Duda was at the Villa as part of his two-day state visit to Nigeria.
He is also billed for an interview with the British Broadcasting Corporation later on Tuesday.
Addressing a joint press conference with the visiting Head of State, Buhari said Nigeria was gratified by the existing fruitful cooperation with Poland in the fields of maritime, education and defence.
On agriculture, which is one of the priority areas of the Nigerian government, the President described cooperation in this area as a win-win for the two countries, especially in the context of global food insecurity occasioned by Russia’s aggression against Ukraine.
With the numerous global challenges in mind, Buhari said Nigeria would like to develop new mechanisms for cooperation including regular strategic dialogues and political consultations to cover not only bilateral relations but also to address regional and international issues.

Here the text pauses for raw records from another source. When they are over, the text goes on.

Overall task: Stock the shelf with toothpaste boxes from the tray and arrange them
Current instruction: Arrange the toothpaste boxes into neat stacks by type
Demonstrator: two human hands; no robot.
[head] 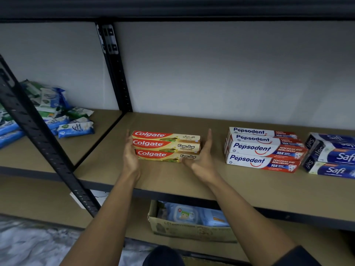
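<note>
Three red and gold Colgate toothpaste boxes [166, 145] lie side by side on the brown shelf board [172, 179], lengthwise left to right. My left hand [130, 152] lies flat against their left ends with fingers straight. My right hand [203, 158] stands with fingers straight at their right ends, its thumb touching the front box. A group of white, blue and red Pepsodent boxes [263, 148] lies to the right. Further right lie dark blue Safi boxes [332, 156]. No tray is in view.
A black perforated upright [44, 143] divides this bay from the left one, where blue and green wipe packets [51, 114] are heaped. Below the shelf stands a cardboard box [190, 227] with blue packs inside. A second black post [115, 70] runs along the white back wall.
</note>
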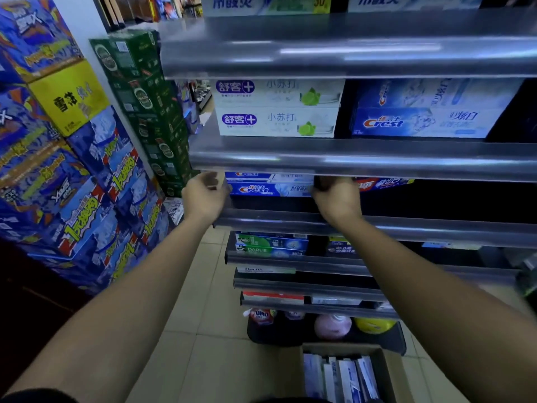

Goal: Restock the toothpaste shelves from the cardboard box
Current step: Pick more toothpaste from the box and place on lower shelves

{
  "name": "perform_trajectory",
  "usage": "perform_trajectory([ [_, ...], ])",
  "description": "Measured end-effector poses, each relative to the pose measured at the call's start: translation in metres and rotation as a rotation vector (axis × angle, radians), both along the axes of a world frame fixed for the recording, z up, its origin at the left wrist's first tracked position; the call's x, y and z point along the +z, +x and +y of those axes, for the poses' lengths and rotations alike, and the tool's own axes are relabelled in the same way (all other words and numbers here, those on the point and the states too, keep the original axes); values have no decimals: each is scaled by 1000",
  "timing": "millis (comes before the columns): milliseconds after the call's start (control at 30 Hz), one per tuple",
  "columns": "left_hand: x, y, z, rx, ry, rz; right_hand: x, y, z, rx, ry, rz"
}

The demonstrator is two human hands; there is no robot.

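Observation:
Two blue Crest toothpaste boxes (270,189) lie stacked at the left of the third shelf (406,228). My left hand (205,197) curls its fingers at the stack's left end. At the right end, my right hand (334,199) curls over the boxes, so the stack sits between both hands. On the floor at the bottom right stands the open cardboard box (388,370), with several white-and-blue toothpaste boxes (343,376) upright inside it.
White toothpaste boxes (276,109) and more Crest boxes (421,112) fill the shelf above; green Darlie boxes (270,247) lie below. Detergent bottles (332,325) sit on the lowest shelf. Stacked blue drink cartons (72,181) and green cartons (151,112) wall off the left of the tiled aisle.

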State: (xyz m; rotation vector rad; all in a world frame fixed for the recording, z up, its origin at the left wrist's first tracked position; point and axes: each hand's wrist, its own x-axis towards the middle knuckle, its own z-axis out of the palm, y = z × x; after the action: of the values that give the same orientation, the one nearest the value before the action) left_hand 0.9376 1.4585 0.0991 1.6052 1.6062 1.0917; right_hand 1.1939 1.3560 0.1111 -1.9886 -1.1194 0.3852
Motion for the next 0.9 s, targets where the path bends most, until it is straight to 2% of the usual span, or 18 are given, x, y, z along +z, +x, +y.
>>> perform_trajectory([
  [167, -35, -15, -77, 102, 292, -49, -30, 5, -84, 228, 285, -323],
  [267, -92, -9, -135, 79, 251, -35, -67, 20, -138, 301, 353, -345],
  [367, -158, 19, -201, 74, 72, -7, -115, 49, -182, 332, 194, -221],
  [533, -279, 80, -312, 116, -365, 73, -223, 112, -242, 319, -201, 49],
  [667, -370, 133, -383, 113, -704, 148, -317, 149, -272, 276, -476, 153],
  [767, -440, 165, -409, 108, -864, 238, -393, 163, -291, 273, -613, 242],
  [900, -540, 193, -410, 75, -969, 324, -491, 167, -305, 228, -769, 335],
])
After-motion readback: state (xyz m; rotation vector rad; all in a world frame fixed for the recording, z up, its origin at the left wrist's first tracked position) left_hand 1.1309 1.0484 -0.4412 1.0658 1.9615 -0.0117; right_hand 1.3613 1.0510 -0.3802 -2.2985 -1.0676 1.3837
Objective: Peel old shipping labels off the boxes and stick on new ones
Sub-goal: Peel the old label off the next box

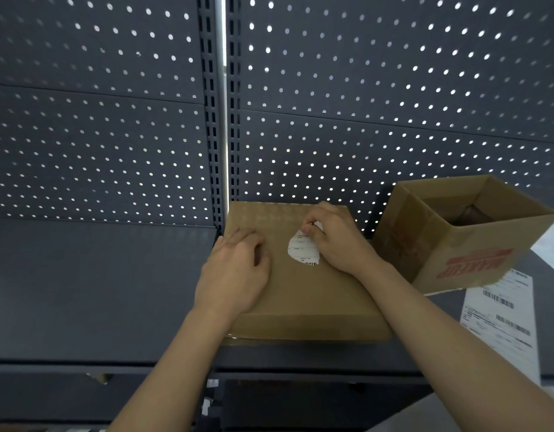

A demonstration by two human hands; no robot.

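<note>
Shelf [98, 291]: dark grey metal, with a pegboard back [113, 120].

Closed box [316, 307]: brown cardboard, lying flat at the middle of the shelf, its near edge close to the shelf's front edge. Top flaps are shut, so nothing inside is visible.

Open box [475, 254]: stands toward the shelf's right end, just beside the closed box, with red print on its near wall. Something dim and greyish lies at the bottom; I cannot tell what it is.

Label sheet [503, 313]: white with barcodes, flat at the right end of the shelf. Its far edge appears tucked under the open box. Judged to be the new labels.

Left hand [235, 275]: palm down on the left part of the closed box's top, fingers loosely spread and slightly bent, steadying the box.

Right hand [338, 241]: fingertips pinch the far end of the old label.

Old label [302, 251]: white, right of centre on the closed box's top. Its long axis runs from the far edge toward the near edge. The far end is lifted and curled; the near end, with the barcode, looks stuck down.

Judgement: the right hand is the nearer one and already on the label. The peel should run toward the near edge, along the long axis.
</note>
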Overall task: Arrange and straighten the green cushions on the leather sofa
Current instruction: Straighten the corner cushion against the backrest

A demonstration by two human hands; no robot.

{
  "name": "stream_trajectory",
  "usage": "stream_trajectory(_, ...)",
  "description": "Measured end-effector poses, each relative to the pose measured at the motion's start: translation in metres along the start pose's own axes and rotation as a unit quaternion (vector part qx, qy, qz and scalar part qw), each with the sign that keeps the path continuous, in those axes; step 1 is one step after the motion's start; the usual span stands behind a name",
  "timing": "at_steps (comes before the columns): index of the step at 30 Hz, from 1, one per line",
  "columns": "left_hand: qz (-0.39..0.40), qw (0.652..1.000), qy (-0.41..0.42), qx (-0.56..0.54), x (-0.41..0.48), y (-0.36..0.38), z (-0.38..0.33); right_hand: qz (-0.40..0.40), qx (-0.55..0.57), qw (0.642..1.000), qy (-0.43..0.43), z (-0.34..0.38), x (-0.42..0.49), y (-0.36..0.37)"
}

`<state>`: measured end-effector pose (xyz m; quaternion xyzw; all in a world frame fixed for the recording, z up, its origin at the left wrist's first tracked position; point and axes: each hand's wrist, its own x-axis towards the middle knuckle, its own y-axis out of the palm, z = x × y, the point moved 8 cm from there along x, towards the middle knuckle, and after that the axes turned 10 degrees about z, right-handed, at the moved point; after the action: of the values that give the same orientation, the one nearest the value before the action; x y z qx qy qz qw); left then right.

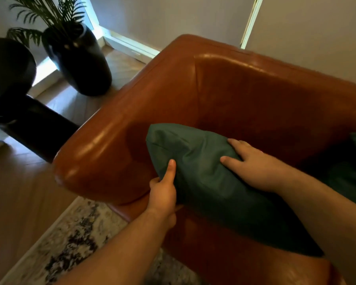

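Note:
A dark green cushion (206,177) is held above the seat of the brown leather sofa (245,95), near its left armrest. My left hand (163,190) grips the cushion's near left edge, thumb lying on top and fingers hidden underneath. My right hand (253,167) holds the cushion's top right side, fingers spread over the fabric and curling over its far edge. A second green cushion (353,173) lies at the right edge of the view, partly behind my right forearm.
The rounded armrest (95,153) stands left of the cushion. A tall black planter with a palm (80,60) and a dark round stool or table (8,73) stand on the wooden floor beyond it. A patterned rug (70,241) lies in front of the sofa.

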<state>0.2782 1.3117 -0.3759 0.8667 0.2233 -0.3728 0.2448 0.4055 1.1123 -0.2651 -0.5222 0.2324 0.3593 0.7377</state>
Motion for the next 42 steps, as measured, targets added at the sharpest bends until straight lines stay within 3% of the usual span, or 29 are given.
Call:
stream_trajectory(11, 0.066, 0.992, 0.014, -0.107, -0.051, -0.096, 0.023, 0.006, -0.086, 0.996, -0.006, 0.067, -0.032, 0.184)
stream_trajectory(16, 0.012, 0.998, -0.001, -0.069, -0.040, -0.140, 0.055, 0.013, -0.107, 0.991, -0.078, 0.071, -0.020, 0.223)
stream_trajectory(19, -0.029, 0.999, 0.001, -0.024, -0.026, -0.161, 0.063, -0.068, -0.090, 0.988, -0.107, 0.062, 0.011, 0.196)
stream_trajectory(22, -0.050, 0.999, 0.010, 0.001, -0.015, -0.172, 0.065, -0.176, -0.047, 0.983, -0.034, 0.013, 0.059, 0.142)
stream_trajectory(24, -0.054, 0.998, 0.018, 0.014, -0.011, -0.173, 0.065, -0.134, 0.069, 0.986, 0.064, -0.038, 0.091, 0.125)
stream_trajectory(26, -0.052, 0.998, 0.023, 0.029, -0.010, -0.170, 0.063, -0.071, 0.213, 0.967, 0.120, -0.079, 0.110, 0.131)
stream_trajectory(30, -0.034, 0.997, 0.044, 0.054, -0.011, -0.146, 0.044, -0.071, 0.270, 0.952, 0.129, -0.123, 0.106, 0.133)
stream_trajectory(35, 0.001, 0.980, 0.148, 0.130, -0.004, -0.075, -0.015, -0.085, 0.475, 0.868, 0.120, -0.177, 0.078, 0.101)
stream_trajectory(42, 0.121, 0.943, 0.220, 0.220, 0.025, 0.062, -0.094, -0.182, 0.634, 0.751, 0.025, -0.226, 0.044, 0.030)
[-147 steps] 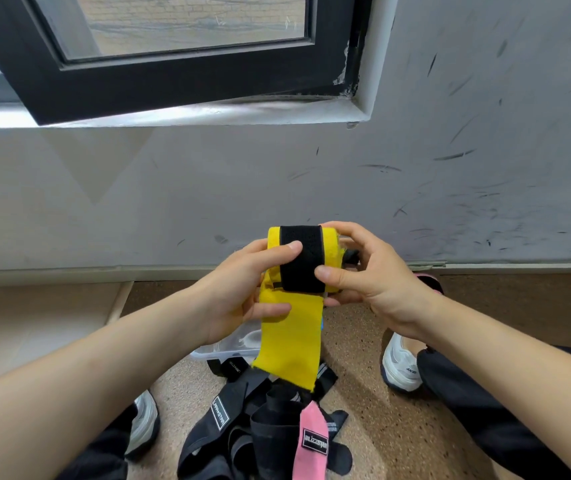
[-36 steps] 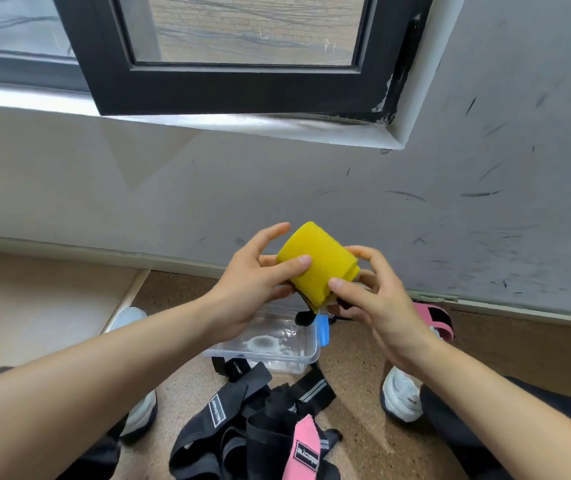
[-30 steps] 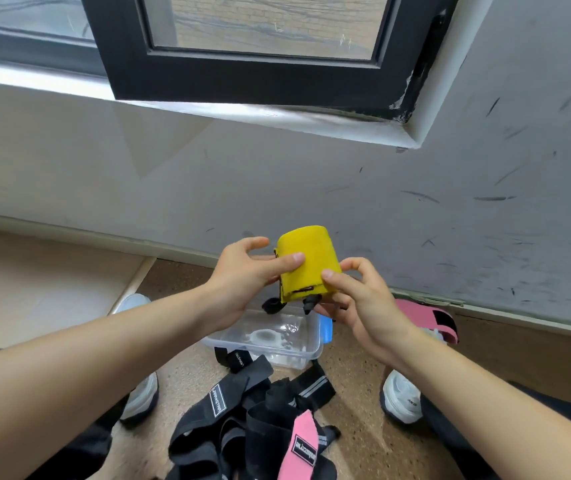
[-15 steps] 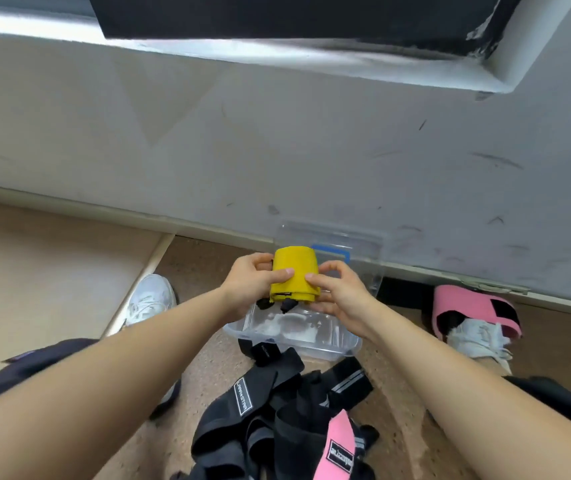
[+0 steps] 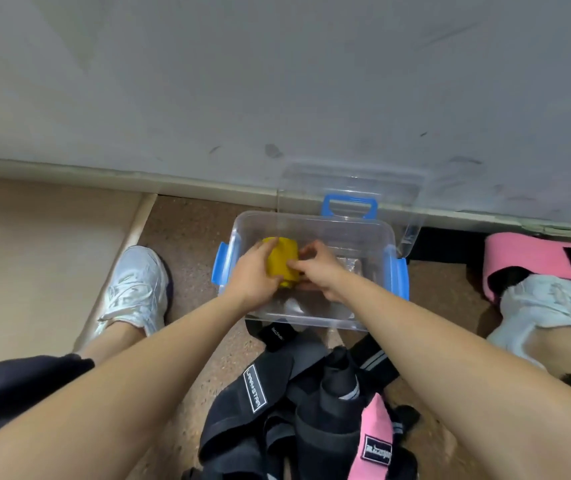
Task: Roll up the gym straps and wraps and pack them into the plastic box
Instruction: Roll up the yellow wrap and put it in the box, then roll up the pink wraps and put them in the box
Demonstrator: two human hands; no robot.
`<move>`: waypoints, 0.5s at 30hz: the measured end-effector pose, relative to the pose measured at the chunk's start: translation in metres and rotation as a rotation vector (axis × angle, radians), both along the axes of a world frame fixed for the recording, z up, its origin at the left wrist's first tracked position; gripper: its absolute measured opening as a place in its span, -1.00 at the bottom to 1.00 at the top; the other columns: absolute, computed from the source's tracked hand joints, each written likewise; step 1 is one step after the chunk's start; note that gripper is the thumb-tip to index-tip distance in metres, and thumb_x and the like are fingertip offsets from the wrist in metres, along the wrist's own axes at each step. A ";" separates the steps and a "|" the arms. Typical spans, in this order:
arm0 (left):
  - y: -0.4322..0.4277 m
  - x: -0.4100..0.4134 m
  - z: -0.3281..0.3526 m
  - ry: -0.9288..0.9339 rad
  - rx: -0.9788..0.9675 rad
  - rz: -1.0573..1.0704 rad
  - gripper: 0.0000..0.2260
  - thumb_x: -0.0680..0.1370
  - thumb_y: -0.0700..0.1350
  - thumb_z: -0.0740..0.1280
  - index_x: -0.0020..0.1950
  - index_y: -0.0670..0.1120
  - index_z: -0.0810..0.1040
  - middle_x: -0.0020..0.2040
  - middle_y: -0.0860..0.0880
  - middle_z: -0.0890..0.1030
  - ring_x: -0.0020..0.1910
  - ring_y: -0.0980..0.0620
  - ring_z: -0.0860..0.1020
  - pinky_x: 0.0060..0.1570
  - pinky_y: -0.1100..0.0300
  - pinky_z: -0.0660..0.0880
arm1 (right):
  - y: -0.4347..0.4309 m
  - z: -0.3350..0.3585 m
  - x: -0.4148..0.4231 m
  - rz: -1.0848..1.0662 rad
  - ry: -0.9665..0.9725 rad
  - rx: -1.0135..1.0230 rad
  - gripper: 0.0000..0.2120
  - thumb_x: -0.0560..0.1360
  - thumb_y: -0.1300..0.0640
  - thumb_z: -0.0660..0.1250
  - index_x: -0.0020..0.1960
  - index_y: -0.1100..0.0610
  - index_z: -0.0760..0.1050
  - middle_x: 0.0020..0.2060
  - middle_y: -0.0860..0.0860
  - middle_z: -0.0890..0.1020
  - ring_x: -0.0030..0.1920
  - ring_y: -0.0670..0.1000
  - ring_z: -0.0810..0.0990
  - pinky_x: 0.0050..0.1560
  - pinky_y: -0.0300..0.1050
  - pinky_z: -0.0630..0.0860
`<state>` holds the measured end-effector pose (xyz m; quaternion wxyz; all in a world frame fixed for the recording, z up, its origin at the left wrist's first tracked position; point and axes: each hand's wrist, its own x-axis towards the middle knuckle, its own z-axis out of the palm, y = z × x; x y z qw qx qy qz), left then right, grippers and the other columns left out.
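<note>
A rolled yellow wrap (image 5: 283,258) is inside the clear plastic box (image 5: 356,226) with blue latches, near its left side. My left hand (image 5: 252,275) grips the roll from the left. From the right, my right hand (image 5: 315,268) pinches the same roll with curled fingers. A pile of black straps and wraps (image 5: 297,403) with a pink strap (image 5: 375,445) lies on the floor in front of the box. Another pink wrap (image 5: 526,261) lies over my right shoe.
The box's clear lid (image 5: 349,183) with a blue handle leans against the grey wall behind it. My white left shoe (image 5: 136,289) stands left of the box, my right shoe (image 5: 550,306) to its right. A lighter floor section lies at far left.
Both hands have lowered the rolled yellow wrap from above the box down into it. The camera has tilted down, so the window is out of view.
</note>
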<state>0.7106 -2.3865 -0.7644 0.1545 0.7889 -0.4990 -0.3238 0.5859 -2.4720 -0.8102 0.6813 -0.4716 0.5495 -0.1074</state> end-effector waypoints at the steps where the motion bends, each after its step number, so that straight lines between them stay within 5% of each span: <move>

“‘Our cooperation in education has a long history and we wish to encourage the extension of that cooperation to the sharing of knowledge and experience between our educational institutions in areas such as science and technology as well as Information and Communication Technology, in order to help drive innovation in our countries in this competitive global knowledge economy,’’ the President said.
He commended the efforts of the Government of Poland in providing assistance to the large number of refugees fleeing the conflict in Ukraine, including a significant number of Nigerians.
The newspaper says that Google says 60 African startups have been selected for the second cohort of the Google for Startups Black Founders Fund for Africa.
The global firm said this on Tuesday during the Google for Startups Black Founders Fund 2022 winner announcement in Abuja. It said the winners would be supported with $4m funding.
According to Google, Nigeria dominates the selection list, which features 23 Nigerian startups. Other countries benefitting from this funding programme include Kenya with 12 grantees, Rwanda with six grantees, South Africa with five grantees, Uganda with four grantees, among others.
It was disclosed that each of the selected startups would get support in the form of a six-month training programme that includes access to a network of mentors to assist in tackling unique challenges.
It was disclosed that fund would be distributed through Google’s implementation partner, CcHUB.
Speaking at the event, the Head of Startup Ecosystem, Sub-Saharan Africa, Folarin Aiyegbusi, said “Africa is a diverse continent with massive opportunity but the continent is faced with the challenge of limited diversity in venture capital funding flow. We hope that the Black Founders Fund program will be able to bridge the gap of disproportionate funding between expat startups over local and black-led companies.”
Also speaking at the event was the Director-General, National Information Technology Development Agency, Kashifu Inuwa, who said that the recently passed Nigeria Startup Bill by the National Assembly will help to institutionalise legal frameworks that would enhance startup growth in Nigeria.